Whatever pertained to the pleasures of this life, aside from that one ultimate object, was considered too trivial, if not too sinful, to engage the attention of immortal beings, with such a momentous future before them. What were our earthly sufferings, either physical or mental, magnified to the extent of our imagination, compared to the miseries which one lost soul must endure through ages and ages of eternity, beyond what the imagination can conceive? The rigor with which they sought to enforce this idea fostered the very evils they sought to eradicate.

By separating the æsthetic from the moral and religious, by cultivating one faculty at the expense of another, and setting up their own standard as the infallible test for all, they ranged bigotry and superstition on the one side,—unrestrained vulgarity and licentiousness on the other. In banishing from their houses all fictitious works in order to avoid contamination with, what was low and sensual in them, they could not banish imagination nor repress the magnetism of human nature, which would find expression through such sources as the public patronage permitted. If denied access to the pure and virtuous, it would cater to the prejudices of the thoughtless and profane.

One of the greatest instrumentalities of moral and religious instruction exists under the name of fiction. Its office consists in bringing us to a more intimate acquaintance with human nature, not so much to philosophize upon it as to present it as it is, leaving the reader to draw his own inferences. It reveals the secret springs of human action, upon which, more than upon public deeds and military prowess hangs the fate of nations.

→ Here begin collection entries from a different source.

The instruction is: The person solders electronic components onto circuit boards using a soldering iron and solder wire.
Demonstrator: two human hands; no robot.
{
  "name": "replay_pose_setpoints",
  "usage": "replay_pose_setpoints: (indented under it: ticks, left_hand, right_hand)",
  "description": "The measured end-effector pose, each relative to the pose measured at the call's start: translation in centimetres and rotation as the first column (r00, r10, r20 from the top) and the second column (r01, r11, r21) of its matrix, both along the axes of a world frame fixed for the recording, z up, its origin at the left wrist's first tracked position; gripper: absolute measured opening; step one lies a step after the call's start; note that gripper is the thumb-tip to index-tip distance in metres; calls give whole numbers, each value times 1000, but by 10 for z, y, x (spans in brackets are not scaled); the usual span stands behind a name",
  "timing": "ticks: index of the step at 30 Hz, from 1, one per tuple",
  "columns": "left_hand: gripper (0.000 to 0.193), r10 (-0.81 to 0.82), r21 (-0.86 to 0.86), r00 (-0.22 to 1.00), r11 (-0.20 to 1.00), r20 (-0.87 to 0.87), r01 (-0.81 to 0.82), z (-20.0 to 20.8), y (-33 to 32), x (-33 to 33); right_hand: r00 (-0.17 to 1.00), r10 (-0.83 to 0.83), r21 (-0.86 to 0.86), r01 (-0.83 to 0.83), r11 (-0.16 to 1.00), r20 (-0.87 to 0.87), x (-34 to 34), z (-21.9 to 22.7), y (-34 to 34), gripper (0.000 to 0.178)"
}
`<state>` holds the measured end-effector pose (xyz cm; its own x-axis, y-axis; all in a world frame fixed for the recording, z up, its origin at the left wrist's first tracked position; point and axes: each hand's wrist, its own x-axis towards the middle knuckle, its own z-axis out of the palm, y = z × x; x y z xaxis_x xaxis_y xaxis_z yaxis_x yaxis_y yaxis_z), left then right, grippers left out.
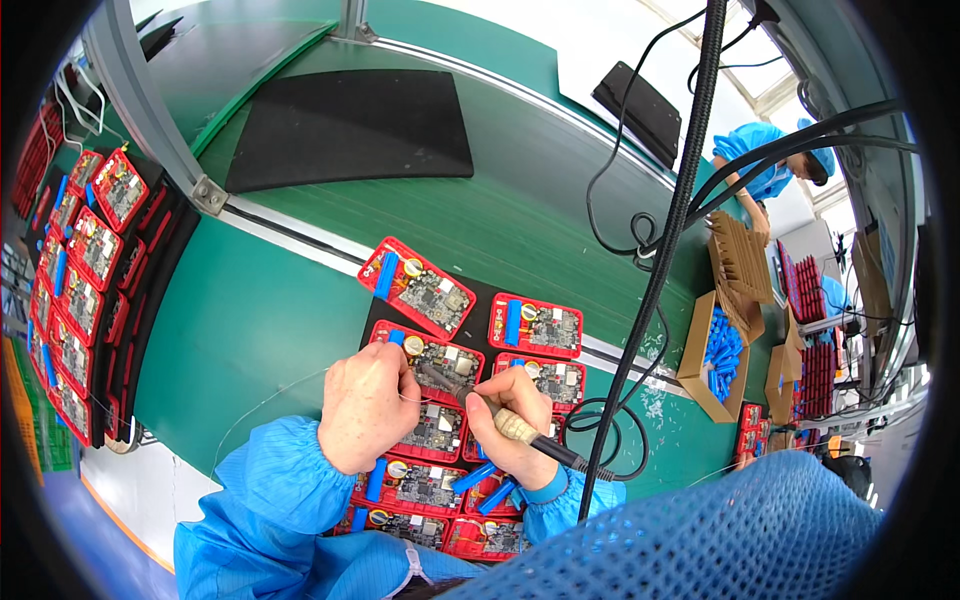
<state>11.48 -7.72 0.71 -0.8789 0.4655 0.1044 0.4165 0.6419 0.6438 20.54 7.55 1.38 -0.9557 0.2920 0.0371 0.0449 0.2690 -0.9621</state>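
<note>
Head view: with the clock dial centred on the red case (pixel 450 362) being worked on, that case sits on the green bench (pixel 250 330), its circuit board face up and a blue cylinder (pixel 397 336) at its ten o'clock end. The left hand (pixel 362 412) lies at eight o'clock, its fingers curled in with almost no gap; a thin wire (pixel 270 402) runs to it from nine o'clock, but I cannot tell whether the fingertips pinch it. The right hand (pixel 512 455), at four o'clock, grips a pen-shaped soldering iron (pixel 516 428), thumb and fingers closed round the handle. The iron points toward ten o'clock over the board; whether its tip touches is unclear.

Another red case (pixel 425 292) lies tilted at twelve, with more at half past two and six. Toward nine stands a stacked rack of red cases (pixel 95 250). A black panel (pixel 350 130) lies at eleven, a co-worker (pixel 765 180) leans in at two, and a cardboard box (pixel 697 375) of blue cylinders stands at three.
</note>
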Motion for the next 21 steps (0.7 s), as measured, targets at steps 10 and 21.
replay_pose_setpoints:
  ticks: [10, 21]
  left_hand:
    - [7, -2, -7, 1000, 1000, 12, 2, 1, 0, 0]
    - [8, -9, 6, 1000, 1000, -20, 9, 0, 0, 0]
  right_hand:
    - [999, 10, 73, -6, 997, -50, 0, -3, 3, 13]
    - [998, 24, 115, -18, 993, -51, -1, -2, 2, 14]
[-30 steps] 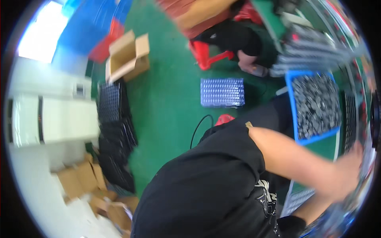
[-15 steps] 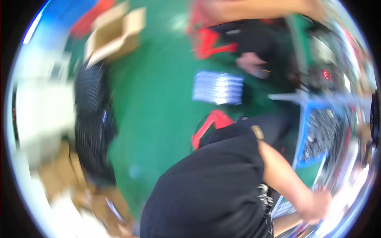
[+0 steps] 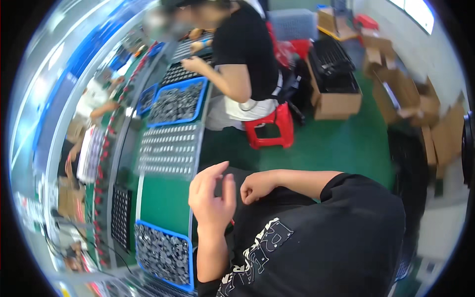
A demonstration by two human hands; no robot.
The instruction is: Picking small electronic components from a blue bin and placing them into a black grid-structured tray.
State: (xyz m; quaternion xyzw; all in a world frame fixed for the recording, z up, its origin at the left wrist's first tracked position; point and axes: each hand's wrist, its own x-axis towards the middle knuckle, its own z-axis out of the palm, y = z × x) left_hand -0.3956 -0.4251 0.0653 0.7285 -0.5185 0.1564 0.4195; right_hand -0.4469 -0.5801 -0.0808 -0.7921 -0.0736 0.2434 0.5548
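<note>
The view has swung round, with the left hand (image 3: 213,198), thumb apart from fingers, near the green bench (image 3: 164,200), the right hand (image 3: 258,186) curled shut farther from it, and the bench's tray (image 3: 167,154) probably light, bendable, best held by opposite rims.

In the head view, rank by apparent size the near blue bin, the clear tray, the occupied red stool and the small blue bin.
1. Near bin and clear tray: too alike to rank.
2. Red stool.
3. Small bin.
</note>
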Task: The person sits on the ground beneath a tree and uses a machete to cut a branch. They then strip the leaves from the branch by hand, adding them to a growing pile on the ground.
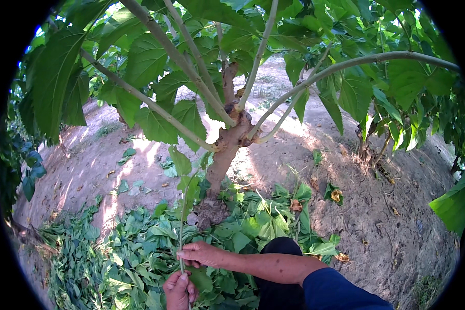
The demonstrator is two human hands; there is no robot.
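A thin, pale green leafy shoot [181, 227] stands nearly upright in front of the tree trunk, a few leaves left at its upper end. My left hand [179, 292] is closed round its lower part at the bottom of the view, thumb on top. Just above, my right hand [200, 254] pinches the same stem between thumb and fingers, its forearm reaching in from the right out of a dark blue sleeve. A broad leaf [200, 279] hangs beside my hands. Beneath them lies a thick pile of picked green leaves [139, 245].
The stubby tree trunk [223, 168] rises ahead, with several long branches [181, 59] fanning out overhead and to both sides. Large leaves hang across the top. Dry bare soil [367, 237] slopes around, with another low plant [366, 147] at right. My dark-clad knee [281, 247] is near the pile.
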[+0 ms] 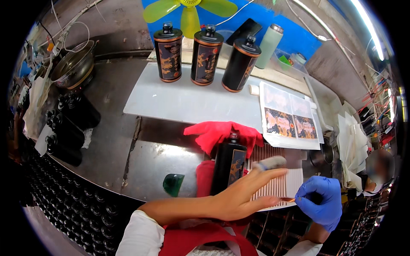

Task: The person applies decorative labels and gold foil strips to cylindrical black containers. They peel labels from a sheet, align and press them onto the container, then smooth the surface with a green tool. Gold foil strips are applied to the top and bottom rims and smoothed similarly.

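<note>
Left hand (243,204): bare, thumb and fingers spread; its thumb tip meets a copper strip (288,199).
Right hand (322,204): blue-gloved, at 3 o'clock from the left, fingertips pinched on the strip.
Near bottle (225,161): 11 o'clock, against red cloth (226,127); labelled, shoulder unbanded, base hidden.
Finished-looking bottles (206,59): three, towards 12, labelled and copper-banded.
Plain bottles (67,149): 10 o'clock, no labels visible.

Right hand (320,202): blue glove. Thin strip (290,199): coppery orange. Near bottle (226,164): black, dark label with gold figure. Rear bottles (206,55): black, copper bands. Cloth (215,133): pinkish red. Sheet (270,187): brown-and-white stripes. Flat piece (173,184): dark green. Fan (190,21): yellow-green. Apron (200,241): red.
</note>
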The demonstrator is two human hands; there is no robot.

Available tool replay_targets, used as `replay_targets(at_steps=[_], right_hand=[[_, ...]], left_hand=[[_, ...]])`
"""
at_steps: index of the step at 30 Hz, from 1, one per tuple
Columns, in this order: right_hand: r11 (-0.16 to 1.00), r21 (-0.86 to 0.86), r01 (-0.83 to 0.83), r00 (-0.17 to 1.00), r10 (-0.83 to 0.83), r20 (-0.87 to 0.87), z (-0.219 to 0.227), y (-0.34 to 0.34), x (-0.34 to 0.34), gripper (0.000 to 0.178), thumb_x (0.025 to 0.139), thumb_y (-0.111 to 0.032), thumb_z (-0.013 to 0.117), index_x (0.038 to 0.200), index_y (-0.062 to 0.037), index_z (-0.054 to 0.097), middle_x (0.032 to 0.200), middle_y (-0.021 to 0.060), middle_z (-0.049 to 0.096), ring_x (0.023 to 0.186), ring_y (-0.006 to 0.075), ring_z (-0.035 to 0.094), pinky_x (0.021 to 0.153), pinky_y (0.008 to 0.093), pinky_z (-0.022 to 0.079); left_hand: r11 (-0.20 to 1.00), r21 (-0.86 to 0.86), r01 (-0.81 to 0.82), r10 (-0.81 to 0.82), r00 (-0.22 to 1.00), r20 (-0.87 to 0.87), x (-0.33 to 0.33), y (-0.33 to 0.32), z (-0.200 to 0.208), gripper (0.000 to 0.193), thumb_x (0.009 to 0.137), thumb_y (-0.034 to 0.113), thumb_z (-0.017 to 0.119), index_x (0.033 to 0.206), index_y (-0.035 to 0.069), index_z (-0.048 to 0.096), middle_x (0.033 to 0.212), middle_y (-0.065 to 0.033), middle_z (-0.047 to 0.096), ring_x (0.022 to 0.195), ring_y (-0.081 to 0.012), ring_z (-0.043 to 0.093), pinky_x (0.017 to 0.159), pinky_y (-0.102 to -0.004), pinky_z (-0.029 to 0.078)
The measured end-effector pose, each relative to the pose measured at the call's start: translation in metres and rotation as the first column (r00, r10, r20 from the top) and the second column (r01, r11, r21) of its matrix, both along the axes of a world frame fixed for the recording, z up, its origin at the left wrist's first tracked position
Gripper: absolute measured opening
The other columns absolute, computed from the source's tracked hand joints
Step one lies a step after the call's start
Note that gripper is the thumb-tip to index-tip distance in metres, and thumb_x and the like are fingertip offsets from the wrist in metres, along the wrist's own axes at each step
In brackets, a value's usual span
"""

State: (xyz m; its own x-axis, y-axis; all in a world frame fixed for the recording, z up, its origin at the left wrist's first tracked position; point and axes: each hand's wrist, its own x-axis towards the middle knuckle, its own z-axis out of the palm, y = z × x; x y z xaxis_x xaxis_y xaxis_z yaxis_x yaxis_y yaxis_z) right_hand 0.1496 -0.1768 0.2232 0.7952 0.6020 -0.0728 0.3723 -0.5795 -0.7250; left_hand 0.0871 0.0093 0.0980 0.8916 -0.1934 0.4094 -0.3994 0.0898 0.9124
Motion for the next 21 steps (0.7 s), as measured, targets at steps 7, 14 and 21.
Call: replay_targets(at_steps=[7,14,21], right_hand=[[0.922,0.28,0.268,0.95,-0.204,-0.238,-0.019,-0.033,0.034,0.003,0.071,0.002,0.065,0.072,0.0014,0.062,0.063,0.0034,0.061,0.051,0.0052,0.051,0.047,0.0162,0.035],[0.811,0.313,0.495,0.84,-0.354,-0.411,-0.107,-0.049,0.069,0.006,0.078,-0.006,0.063,0.078,0.0,0.06,0.064,0.0064,0.06,0.046,0.0045,0.046,0.042,0.0172,0.032],[0.78,0.328,0.532,0.805,-0.347,-0.481,-0.159,-0.056,0.104,0.012,0.082,-0.013,0.063,0.078,-0.0025,0.06,0.063,0.0038,0.058,0.046,0.0037,0.044,0.043,0.0174,0.03]], left_hand=[[0.993,-0.119,-0.01,-0.019,0.971,-0.239,-0.002,0.04,-0.006,0.011,0.085,0.012,0.065,0.087,0.001,0.066,0.083,-0.0034,0.063,0.077,-0.0101,0.056,0.071,-0.0268,0.044],[0.889,0.186,-0.418,0.457,0.821,-0.341,-0.001,0.071,-0.04,0.011,0.08,0.011,0.071,0.078,0.002,0.065,0.072,0.0002,0.06,0.068,-0.0056,0.053,0.061,-0.0203,0.042],[0.822,-0.066,-0.565,0.464,0.733,-0.498,0.02,0.066,-0.061,0.011,0.081,0.01,0.07,0.082,0.0,0.064,0.077,-0.0002,0.06,0.07,-0.005,0.054,0.061,-0.0198,0.043]])
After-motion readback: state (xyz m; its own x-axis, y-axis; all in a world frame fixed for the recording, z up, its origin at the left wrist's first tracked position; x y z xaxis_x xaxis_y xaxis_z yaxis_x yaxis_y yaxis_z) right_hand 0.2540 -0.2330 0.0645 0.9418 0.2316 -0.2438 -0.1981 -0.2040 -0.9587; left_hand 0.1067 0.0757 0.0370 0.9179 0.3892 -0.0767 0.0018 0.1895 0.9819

By appealing directly to the feelings, the heart is touched when the intellect would never be reached by logic. A truth is often unconsciously imbibed under the gorgeous coloring of the imagination, when it would find no response if presented from the simple stand-point of right and duty. Jesus recognized this principle when he imparted his great lessons in the form of parables, to which the common people listened gladly.

The human soul is merely a repetition of itself in different combinations, under different circumstances. The child of to-day must pass through the same mental, moral and physical discipline to learn the use of his muscles, subdue his passions and train his intellect,—is guided by the same instinct to distinguish right from wrong, as in the days when Cain slew his brother, and sought to conceal his guilt by attempting to deceive his Maker.

In one sense there is no such thing as fiction. Every invention of the imagination has its prototype. Every recorded thought and act has come within the range of some one's experience. There is but one original Architect.

Could we read the inner life of the humblest individual, and compute the results by supplying the many little ifs which are not all the mere play of the imagination, we should have the material for a more wonderful romance than was ever published. Not alone in the dazzling theater of the world, nor in those individual convulsions that rouse every passion and set in motion every latent power of the soul, but in solitude and seclusion can we trace from phases of our own experience, how a word lightly spoken may stir the depths of a nature usually placid as the gentle summer breeze, so deeply as to reveal those stormy passions that agitate and upheave the foundations of society. The world is full of romance and our lives are full of plots. We naturally shrink from exposing to the cold criticism of the public, those hidden influences and inward experiences that contribute most powerfully to the formation of character, the benefit of which may be imparted under the combined imagery of fact and fancy.